The failure of the conference was a great disappointment, not only to the authorities at Richmond, but to the people generally. Mr. Davis1 in his message to the Confederate Senate and House of Representatives transmitting the report of the commissioners accepted the action of President Lincoln and Secretary Seward as showing that they refused to enter into negotiations with the Confederate States, or any of them separately, or to give to our people any other terms or guarantees than those which the conqueror may grant, or to permit us to have peace on any other basis than our unconditional submission to their rule, coupled with the acceptance of their recent legislation on the subject of the relations between the white and black populations of past States. In a public address delivered before a large audience at the African church, in Richmond, soon after the return of the commissioners, he aroused the people to the highest pitch of enthusiasm, and incited them to renewed determination to continue the struggle and stake all upon the issue. His speech was characterized by the boldest and most defiant tone, and was delivered in his loftiest and most captivating style: As a specimen of real oratory it has never been surpassed, not even by the fiery eloquence of Rienzi, when he stirred the hearts of the Romans to their utmost depths, or by the burning words of Demosthenes, when he moved the Athenians to cry out against Philip. There [193] were other speakers on the occasion referred to, and among them were Gustavus A. Henry, the ‘Eagle Orator’ of Tennessee, then a member of the Senate, and the silver-tongued Judah P. Benjamin, of Louisiana, then Secretary of State. The circumstances under which the meeting was held and the fervid eloquence of the speakers made a profound impression, and those present with one heart and one voice resolved that there was no alternative left but to fight on to the bitter end. The end came within two months, when General Lee and the remnant of his gallant army having fought to the point of complete exhaustion, furled their banners and laid down their arms at Appomattox.

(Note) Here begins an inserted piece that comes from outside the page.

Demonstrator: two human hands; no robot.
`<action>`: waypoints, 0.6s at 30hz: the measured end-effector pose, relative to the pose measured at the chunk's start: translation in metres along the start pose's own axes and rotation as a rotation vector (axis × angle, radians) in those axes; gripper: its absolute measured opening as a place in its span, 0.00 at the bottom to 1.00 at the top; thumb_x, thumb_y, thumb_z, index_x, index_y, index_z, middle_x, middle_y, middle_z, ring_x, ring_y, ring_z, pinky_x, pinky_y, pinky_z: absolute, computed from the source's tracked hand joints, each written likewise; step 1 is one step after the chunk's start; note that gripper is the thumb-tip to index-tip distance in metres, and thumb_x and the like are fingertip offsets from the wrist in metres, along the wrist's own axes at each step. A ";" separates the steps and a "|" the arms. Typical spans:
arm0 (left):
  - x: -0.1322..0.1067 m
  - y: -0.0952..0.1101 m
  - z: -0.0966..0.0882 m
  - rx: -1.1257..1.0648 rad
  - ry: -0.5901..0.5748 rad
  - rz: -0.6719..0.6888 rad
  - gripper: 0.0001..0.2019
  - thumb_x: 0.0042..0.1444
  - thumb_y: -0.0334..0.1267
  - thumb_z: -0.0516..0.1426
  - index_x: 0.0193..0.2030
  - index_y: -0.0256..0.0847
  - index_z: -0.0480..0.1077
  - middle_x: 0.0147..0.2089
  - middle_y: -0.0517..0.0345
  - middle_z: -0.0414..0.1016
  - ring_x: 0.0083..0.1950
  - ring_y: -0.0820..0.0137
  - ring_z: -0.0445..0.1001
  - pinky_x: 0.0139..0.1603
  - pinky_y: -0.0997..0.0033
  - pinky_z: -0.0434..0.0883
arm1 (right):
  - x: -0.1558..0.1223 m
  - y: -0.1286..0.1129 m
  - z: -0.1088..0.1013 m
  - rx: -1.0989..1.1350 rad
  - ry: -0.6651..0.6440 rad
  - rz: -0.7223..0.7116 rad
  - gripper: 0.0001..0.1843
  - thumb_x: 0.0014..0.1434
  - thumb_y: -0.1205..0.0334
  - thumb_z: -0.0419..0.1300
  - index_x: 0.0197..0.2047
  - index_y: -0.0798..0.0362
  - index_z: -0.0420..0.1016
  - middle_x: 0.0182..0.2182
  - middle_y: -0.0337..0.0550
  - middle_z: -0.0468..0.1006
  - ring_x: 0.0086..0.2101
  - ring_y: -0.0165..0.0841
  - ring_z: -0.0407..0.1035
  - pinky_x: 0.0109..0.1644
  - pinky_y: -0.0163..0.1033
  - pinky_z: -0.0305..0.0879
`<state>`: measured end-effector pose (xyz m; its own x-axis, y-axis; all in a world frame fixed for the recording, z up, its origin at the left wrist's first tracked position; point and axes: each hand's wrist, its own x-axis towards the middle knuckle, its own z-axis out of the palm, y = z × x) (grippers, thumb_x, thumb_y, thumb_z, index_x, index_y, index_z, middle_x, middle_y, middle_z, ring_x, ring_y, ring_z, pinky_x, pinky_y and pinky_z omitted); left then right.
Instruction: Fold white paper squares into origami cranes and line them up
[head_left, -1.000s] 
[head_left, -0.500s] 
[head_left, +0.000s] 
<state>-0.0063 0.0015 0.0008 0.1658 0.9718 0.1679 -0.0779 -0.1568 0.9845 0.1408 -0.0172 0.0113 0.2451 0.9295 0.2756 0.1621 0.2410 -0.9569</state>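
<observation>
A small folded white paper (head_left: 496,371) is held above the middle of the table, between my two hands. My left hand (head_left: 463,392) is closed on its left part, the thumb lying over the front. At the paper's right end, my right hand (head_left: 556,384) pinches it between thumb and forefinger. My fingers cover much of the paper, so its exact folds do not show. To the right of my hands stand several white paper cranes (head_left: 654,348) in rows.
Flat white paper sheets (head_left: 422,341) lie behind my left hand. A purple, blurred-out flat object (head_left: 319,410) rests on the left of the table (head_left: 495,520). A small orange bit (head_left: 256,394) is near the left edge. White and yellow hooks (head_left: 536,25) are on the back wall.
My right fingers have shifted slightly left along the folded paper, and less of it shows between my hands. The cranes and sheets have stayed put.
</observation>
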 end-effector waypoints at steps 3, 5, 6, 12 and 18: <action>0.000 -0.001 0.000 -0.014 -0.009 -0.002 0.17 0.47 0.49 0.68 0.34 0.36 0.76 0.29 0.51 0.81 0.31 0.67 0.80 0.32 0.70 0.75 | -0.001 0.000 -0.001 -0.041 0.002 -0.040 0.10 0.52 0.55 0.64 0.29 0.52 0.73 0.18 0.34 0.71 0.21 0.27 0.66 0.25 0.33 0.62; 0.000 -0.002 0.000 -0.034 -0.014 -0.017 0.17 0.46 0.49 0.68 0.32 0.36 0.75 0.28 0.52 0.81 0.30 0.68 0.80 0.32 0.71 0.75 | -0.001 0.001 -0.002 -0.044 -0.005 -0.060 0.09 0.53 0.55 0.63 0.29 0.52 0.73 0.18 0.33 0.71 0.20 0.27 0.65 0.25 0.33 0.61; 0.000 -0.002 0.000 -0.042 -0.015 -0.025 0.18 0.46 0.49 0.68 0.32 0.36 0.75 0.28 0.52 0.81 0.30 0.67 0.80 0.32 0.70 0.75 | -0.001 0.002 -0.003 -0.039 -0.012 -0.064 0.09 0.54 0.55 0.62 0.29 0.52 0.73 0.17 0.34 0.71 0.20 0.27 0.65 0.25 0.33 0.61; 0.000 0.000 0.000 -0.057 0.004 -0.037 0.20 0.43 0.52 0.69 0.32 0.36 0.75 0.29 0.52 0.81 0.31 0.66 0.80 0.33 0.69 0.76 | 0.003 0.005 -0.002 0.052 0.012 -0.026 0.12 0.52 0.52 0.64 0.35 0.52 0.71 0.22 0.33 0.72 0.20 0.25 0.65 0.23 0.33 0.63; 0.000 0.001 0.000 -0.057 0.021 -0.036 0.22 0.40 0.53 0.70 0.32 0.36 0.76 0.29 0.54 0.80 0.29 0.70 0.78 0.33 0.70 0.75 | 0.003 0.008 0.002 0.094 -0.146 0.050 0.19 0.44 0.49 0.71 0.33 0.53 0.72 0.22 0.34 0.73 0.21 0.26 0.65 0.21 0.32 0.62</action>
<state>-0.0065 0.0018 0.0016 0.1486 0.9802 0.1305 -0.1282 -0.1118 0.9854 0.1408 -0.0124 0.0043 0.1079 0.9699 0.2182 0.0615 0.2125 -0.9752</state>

1 It has been a question of momentous consideration, as to the statement, ever and anon put forward, that Mr. Davis instructed the commissioners to consider no proposition that did not recognize absolutely the independence of the Southern Confederacy—an instruction to be deemed autocratical at least—if he gave such instruction. Our commissioners could scarcely have been so tethered when the gravity of the situation of the Southern Confederacy then, should have impressed—from confronting circumstances—alike President, Commander-in-Chief Lee—(peerless in nobility and sublime in self-immolation) to the private in the van-guard—all-but naked and famishing, but steadfastly holding in check the elate, increasing, perfectly-equipped, encompassing foe.